• WHAT THE EXERCISE ASKS: Pictures are not part of the copy. Reproduce all the records exactly.

[Records from a collection]
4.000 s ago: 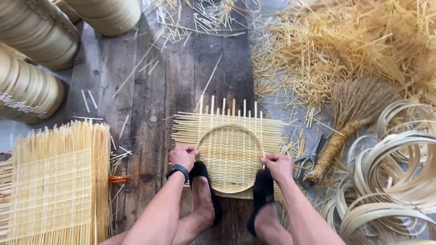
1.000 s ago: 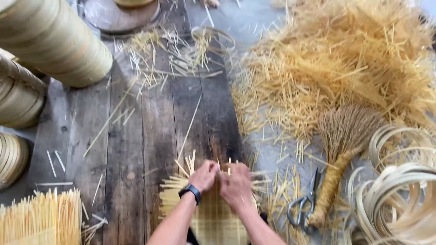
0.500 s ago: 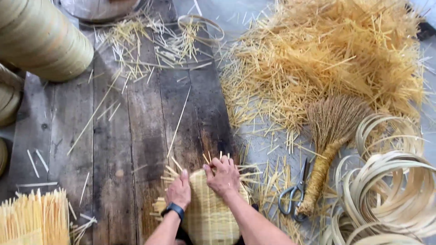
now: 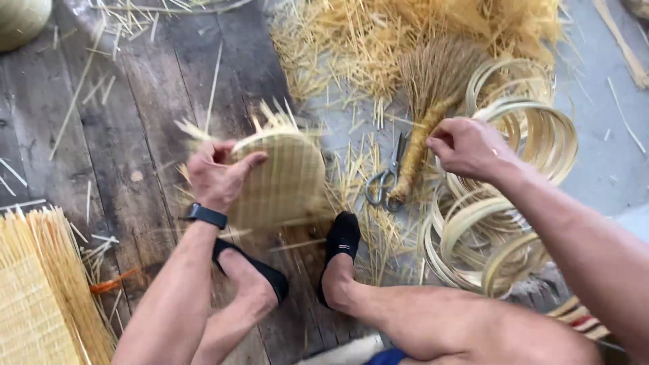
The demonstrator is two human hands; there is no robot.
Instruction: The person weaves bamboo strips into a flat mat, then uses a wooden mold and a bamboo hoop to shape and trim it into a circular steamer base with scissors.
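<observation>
1. Judging from the centre of the frame, the woven bamboo disc (image 4: 287, 179) is already formed; loose strip ends are left untrimmed.
2. It is gripped by the left hand (image 4: 216, 172), fingers closed on its rim.
3. The right hand (image 4: 470, 147) is curled over the bamboo hoops (image 4: 500, 203); a grip cannot be told.
4. Earlier, both hands were pressed on the disc lying flat; now it is lifted.

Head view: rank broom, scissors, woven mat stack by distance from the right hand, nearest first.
From the right hand:
1. Broom: its handle runs just beside the fingers, on their inner side.
2. Scissors: on the floor past the broom handle, toward the feet.
3. Woven mat stack: far across, at the lower left edge, beyond the left hand.
</observation>
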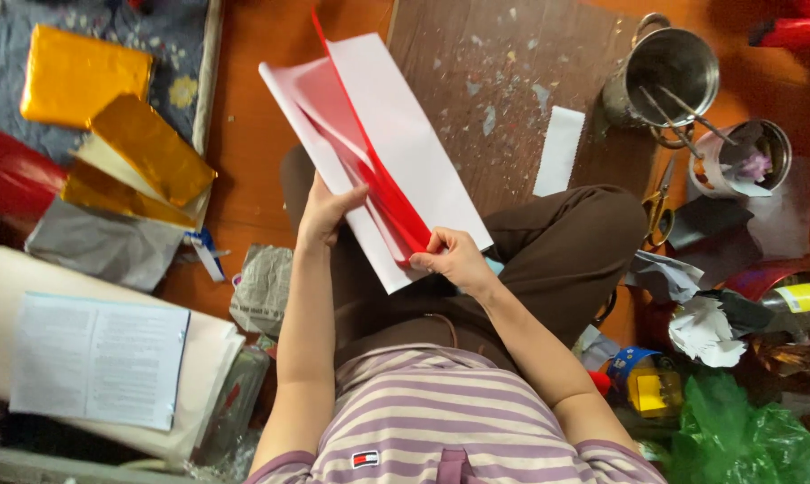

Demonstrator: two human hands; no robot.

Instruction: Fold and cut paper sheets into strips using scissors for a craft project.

• YOUR SOLUTION:
4.000 s ago: 
1.000 s ago: 
0.500 s ago: 
now: 
The demonstrator is two human hands; there is no robot.
Instruction: The person weaves bamboo strips into a flat mat, then uses a wooden mold and a bamboo hoop to shape and trim it into a circular steamer base with scissors.
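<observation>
1. Judging from the centre of the frame, the woven bamboo disc (image 4: 287, 179) is already formed; loose strip ends are left untrimmed.
2. It is gripped by the left hand (image 4: 216, 172), fingers closed on its rim.
3. The right hand (image 4: 470, 147) is curled over the bamboo hoops (image 4: 500, 203); a grip cannot be told.
4. Earlier, both hands were pressed on the disc lying flat; now it is lifted.

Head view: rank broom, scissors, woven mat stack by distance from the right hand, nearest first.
From the right hand:
1. Broom: its handle runs just beside the fingers, on their inner side.
2. Scissors: on the floor past the broom handle, toward the feet.
3. Woven mat stack: far across, at the lower left edge, beyond the left hand.
</observation>
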
Demonstrator: two human hands; no robot.

Instruction: Fold and cut paper sheets into strips using scissors for a craft project.

The work is done, and the output is complete.